Verder is gelet op de inhoud van de stukken aannemelijk dat er tijdens de relatie veel conflicten zijn geweest tussen partijen en dat [minderjarige] ook getuige is geweest van huiselijk geweld. Over ieders aandeel in het huiselijk geweld lopen de verklaringen van partijen echter uiteen. Onvoldoende is gebleken dat in de persoon van de vader contra-indicaties liggen om hem samen met de moeder met het gezag over [minderjarige] te belasten.
Het hof acht het in het belang van [minderjarige] dat de vader zijn rol als ouder met gezag in het leven van [minderjarige] behoudt.

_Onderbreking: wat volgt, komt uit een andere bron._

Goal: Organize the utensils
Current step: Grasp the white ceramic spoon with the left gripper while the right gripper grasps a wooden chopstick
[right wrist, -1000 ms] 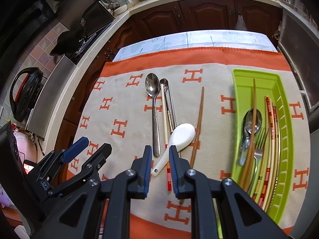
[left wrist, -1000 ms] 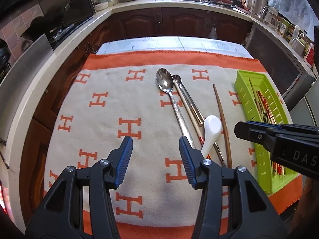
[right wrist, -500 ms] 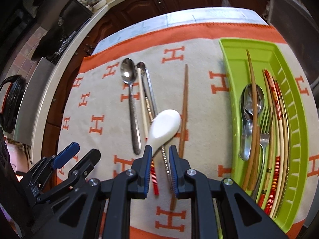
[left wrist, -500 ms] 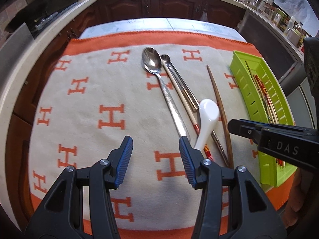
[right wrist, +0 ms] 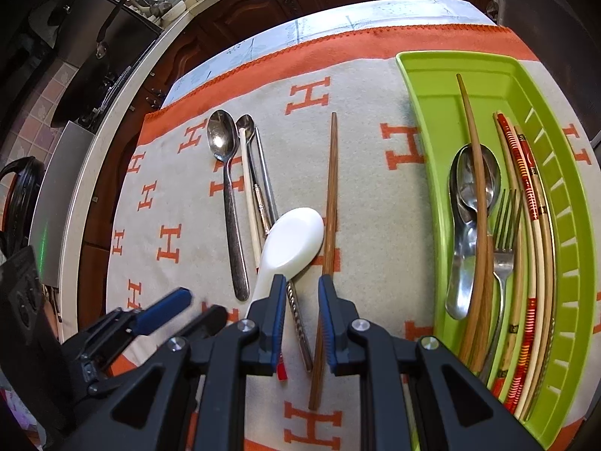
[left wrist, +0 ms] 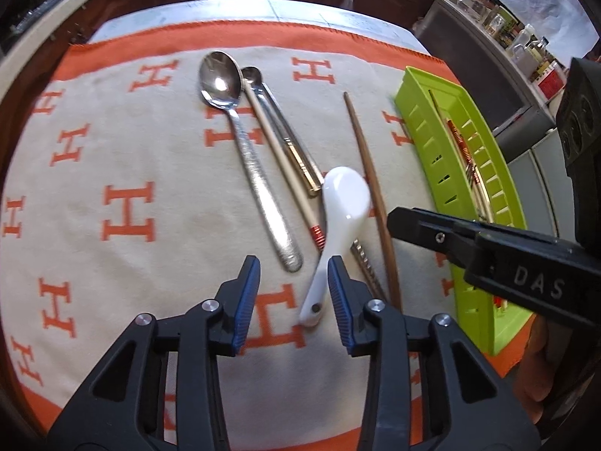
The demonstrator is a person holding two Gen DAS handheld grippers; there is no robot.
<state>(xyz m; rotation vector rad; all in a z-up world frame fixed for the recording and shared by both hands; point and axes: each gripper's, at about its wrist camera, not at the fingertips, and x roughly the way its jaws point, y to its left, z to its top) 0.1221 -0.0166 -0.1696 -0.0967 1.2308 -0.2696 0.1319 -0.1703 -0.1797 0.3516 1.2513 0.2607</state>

Het is voor de ontwikkeling van [minderjarige] belangrijk dat zij, bij gezamenlijk gezag, het signaal krijgt dat haar beide ouders de belangrijke beslissingen over haar nemen. Partijen zijn nu bij [instantie] aan het werk om hun onderlinge communicatie en verstandhouding te verbeteren. Dit traject gaat niet altijd van een leien dakje, maar het traject loopt nog. De GI kan op de voortgang hiervan toezicht houden. Positief en in het belang van [minderjarige] is dat partijen er zonder hulp in zijn geslaagd om een contactregeling tussen de vader en [minderjarige] af te spreken. Er zijn soms wat strubbelingen, maar over het algemeen verloopt deze regeling behoorlijk. Gelet op deze situatie zijn er geen aanwijzingen dat [minderjarige] klem of verloren zal raken tussen de ouders wanneer zij gezamenlijk gezag over haar uitoefenen.

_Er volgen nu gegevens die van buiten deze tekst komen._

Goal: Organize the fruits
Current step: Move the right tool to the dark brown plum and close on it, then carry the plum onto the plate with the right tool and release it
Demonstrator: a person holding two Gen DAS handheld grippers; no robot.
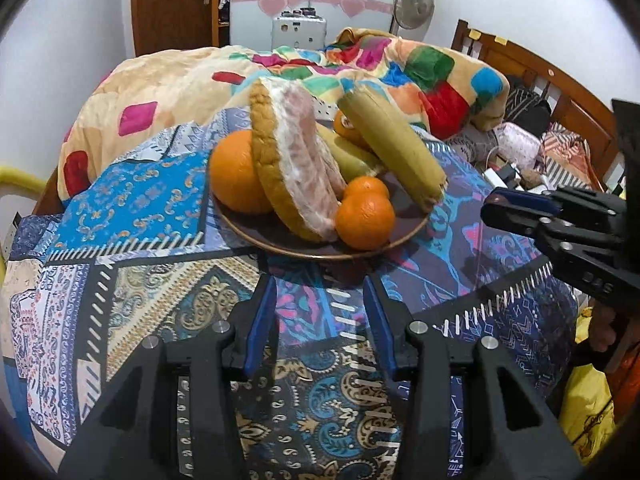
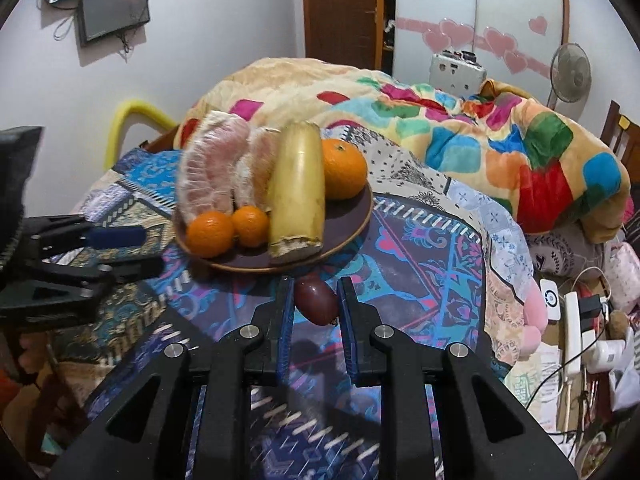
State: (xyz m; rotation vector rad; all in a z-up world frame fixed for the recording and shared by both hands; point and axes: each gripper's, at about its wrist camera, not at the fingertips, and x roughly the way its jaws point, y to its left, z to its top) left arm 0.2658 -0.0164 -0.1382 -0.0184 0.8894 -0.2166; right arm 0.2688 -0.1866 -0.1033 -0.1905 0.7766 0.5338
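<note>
Beside the plate (image 2: 352,216), the right gripper (image 2: 314,294) clamps a dark fruit (image 2: 316,300); the left gripper (image 1: 320,296) gapes apart.

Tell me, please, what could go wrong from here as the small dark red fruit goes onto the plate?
1. The dark fruit sits between the right hand-held gripper fingers; round and smooth, it may squirt out if squeezed off-centre.
2. The plate is crowded: the banana leans on other fruit and could roll off if bumped.
3. The pomelo wedge stands tilted against an orange and might topple.
</note>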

Verder staat vast dat de moeder gezondheidsklachten heeft als gevolg van stress en spanningen. Het hof is er echter niet van overtuigd dat de spanningen bij de moeder alleen maar of vooral worden veroorzaakt doordat zij samen met de vader het gezag over [minderjarige] uitoefent. Dat de moeder een beperkte draagkracht heeft acht het hof juist een reden om ook de vader met het gezag over [minderjarige] te belasten. Bovendien is de GI, indien ook de vader het gezag heeft, beter in staat om hem aan te sturen bij de verzorging en opvoeding van [minderjarige] ; bijvoorbeeld door het geven van een schriftelijke aanwijzing.

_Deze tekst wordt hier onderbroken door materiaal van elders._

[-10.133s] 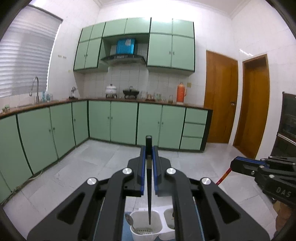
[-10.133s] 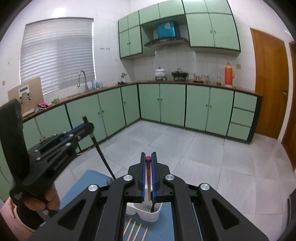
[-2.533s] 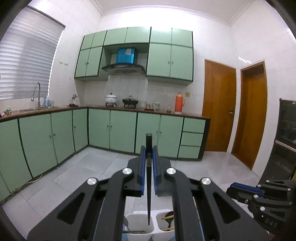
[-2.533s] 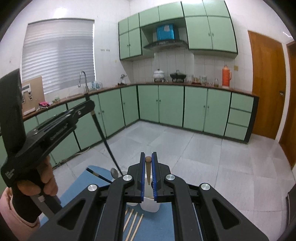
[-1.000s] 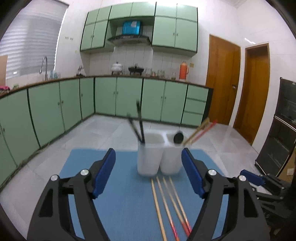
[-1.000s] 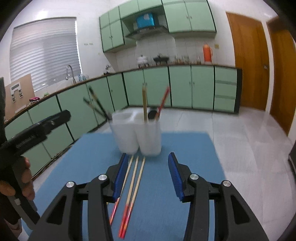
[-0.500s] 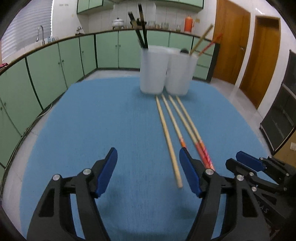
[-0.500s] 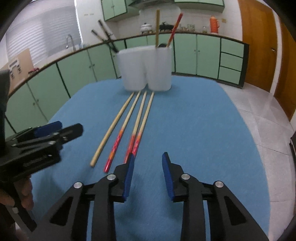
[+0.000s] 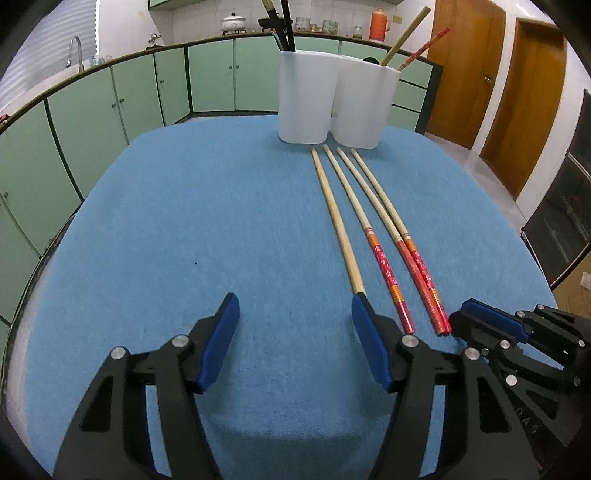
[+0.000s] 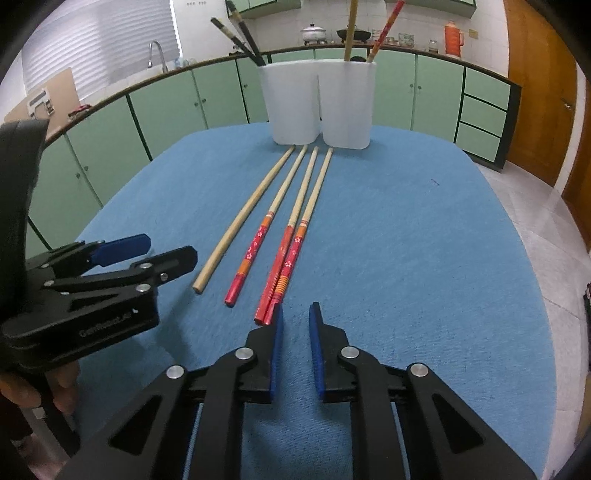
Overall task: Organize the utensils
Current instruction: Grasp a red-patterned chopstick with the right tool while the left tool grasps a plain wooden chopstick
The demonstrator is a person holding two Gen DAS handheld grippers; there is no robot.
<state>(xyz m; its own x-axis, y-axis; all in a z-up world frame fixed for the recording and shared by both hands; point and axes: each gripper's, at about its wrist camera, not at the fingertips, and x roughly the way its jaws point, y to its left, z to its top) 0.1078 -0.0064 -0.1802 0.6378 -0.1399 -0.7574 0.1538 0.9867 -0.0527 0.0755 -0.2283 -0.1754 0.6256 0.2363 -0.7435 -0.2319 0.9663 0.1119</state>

Ten slotte is niet gebleken dat de vader, sinds hij samen met de moeder het gezag over [minderjarige] heeft, de moeder heeft belemmerd bij het nemen van beslissingen over [minderjarige] die voor het dagelijkse leven of voor haar veiligheid van belang zijn.
3.9.
Uit het voorgaande volgt dat de grieven van de moeder niet slagen. Het hof zal de beschikking waarvan beroep, voor zover aan het oordeel van het hof onderworpen, dan ook bekrachtigen. Voor aanhouding van de beslissing zoals de moeder subsidiair heeft verzocht ziet het hof geen aanleiding.

4.De beslissing

Het hof:
bekrachtigt de beschikking van de rechtbank Oost-Brabant van 9 maart 2021, voor zover aan het oordeel van het hof onderworpen;
verzoekt de griffier krachtens het bepaalde in het Besluit gezagsregisters een afschrift van
deze uitspraak toe te zenden aan de griffier van de rechtbank Oost-Brabant, team familie- en jeugdrecht, ter attentie van het Centraal Gezagsregister.
Deze beschikking is gegeven door mrs. C.N.M. Antens, A.J.F. Manders en H.M.A.W. Erven en is op 23 december 2021 uitgesproken in het openbaar in tegenwoordigheid van de griffier.